2.      Sarana dan prasarana yang digunakan dengan metode aeroponik antara lain : Greenhouse, Pompa, Tangki, Bak fiber, Pengatur waktu , Feromon (penangkap hama berupa serangga) serta pipa pralon.
3.      Prosedur kerja serta teknik budidaya dari tanaman selada dengan metode aeroponik yaitu dimulai dari perendaman benih selama 24 jam dan ditiriskan selama 12 jam dalam ruang tertutup/gelap. Setelah perendaman dimulai dari pembibitan dengan media berupa rockwool, dipindahtanamkan setelah berumur 7 HST, dari pindah tanam tersebut dimulai pemberian larutan nutrisi dengan selang waktu yang telah ditentukan selama 5 menit on dan 2 menit off. Dipindahkan ke tempat penanaman berupa Styrofoam dengan ukuran 1 x 1 meter dan dibuat lubang tanam dengan jarak tanam 8 x 8 cm. dengan jumlah tanaman sebanyak 36 tanaman/ helai Styrofoam. Selanjutnya penanganan hama dan penyakit dengan menggunakan feromon (perangkap) serta pemberian pestisida.
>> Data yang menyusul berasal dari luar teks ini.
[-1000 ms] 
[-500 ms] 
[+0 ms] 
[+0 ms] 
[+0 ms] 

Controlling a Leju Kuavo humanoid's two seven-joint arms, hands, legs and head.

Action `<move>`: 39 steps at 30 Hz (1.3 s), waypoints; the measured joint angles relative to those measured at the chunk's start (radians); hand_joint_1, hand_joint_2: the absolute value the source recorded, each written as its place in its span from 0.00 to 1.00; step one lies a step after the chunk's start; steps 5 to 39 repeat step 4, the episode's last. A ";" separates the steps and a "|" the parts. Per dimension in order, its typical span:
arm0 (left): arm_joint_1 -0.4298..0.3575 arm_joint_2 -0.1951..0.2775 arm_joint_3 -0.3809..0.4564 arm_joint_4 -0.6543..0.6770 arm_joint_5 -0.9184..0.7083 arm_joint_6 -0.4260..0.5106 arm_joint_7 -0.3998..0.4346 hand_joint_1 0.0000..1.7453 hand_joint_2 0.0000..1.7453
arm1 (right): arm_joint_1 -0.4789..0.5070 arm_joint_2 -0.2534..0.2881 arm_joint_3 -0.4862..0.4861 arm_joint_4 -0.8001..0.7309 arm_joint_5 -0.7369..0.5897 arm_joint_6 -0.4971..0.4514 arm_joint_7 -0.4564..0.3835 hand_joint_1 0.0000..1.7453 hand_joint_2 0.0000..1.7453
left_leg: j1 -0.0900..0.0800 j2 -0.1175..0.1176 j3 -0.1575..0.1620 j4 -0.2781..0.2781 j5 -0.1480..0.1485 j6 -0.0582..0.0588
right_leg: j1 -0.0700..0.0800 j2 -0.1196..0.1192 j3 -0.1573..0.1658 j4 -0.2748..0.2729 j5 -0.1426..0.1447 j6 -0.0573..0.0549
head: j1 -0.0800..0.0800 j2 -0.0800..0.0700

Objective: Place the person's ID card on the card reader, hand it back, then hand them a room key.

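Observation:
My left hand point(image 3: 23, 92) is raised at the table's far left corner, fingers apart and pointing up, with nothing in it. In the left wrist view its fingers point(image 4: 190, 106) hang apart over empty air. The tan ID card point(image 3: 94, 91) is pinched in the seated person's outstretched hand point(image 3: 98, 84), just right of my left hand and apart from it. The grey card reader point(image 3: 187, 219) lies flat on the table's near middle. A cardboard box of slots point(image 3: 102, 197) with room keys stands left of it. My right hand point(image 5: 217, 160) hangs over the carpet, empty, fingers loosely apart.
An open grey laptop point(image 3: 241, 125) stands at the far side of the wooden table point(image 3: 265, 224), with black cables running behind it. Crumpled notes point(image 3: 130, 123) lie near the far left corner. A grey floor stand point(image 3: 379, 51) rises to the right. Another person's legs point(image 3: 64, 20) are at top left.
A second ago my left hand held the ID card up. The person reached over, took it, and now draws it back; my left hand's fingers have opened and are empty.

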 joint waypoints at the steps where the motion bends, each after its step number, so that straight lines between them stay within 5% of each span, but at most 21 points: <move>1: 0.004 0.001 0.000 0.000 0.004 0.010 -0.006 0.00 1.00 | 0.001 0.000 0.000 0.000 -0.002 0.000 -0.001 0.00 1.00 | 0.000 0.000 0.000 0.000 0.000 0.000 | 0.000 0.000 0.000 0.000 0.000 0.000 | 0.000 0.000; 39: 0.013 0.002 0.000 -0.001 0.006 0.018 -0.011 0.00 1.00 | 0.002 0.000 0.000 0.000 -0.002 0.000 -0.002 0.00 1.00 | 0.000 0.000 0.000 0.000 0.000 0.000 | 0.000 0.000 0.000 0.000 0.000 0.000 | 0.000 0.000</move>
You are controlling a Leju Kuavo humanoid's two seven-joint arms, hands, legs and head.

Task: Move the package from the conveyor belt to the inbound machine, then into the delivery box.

Umur panen selada ± 45 HST serta dipasarkan melalui system pemesanan langsung dari supermarket, pasar tradisional serta hotel.
B.     Saran
Dalam kegiatan praktek berikutnya alangkah baiknya selain kita melakukan Tanya jawab kepada para petani sebaiknya kita mencoba melakukan kegiatan yang biasa dilakukan oleh para petani misalnya cara membuat larutan nutrisi melalui kegiatan praktek secara langsung agar kita lebih memahami secara mendalam dalam kegiatan budidaya yang dikembangkan oleh para petani.


DAFTAR PUSTAKA

Agung, L.S. 2008. System Aeroponik pada Sayuran
Sutiyoso, Y. 2003. Aeroponik Sayuran. Budidaya dengan Sistem Pengabutan. Penebar Swadaya. Jakarta.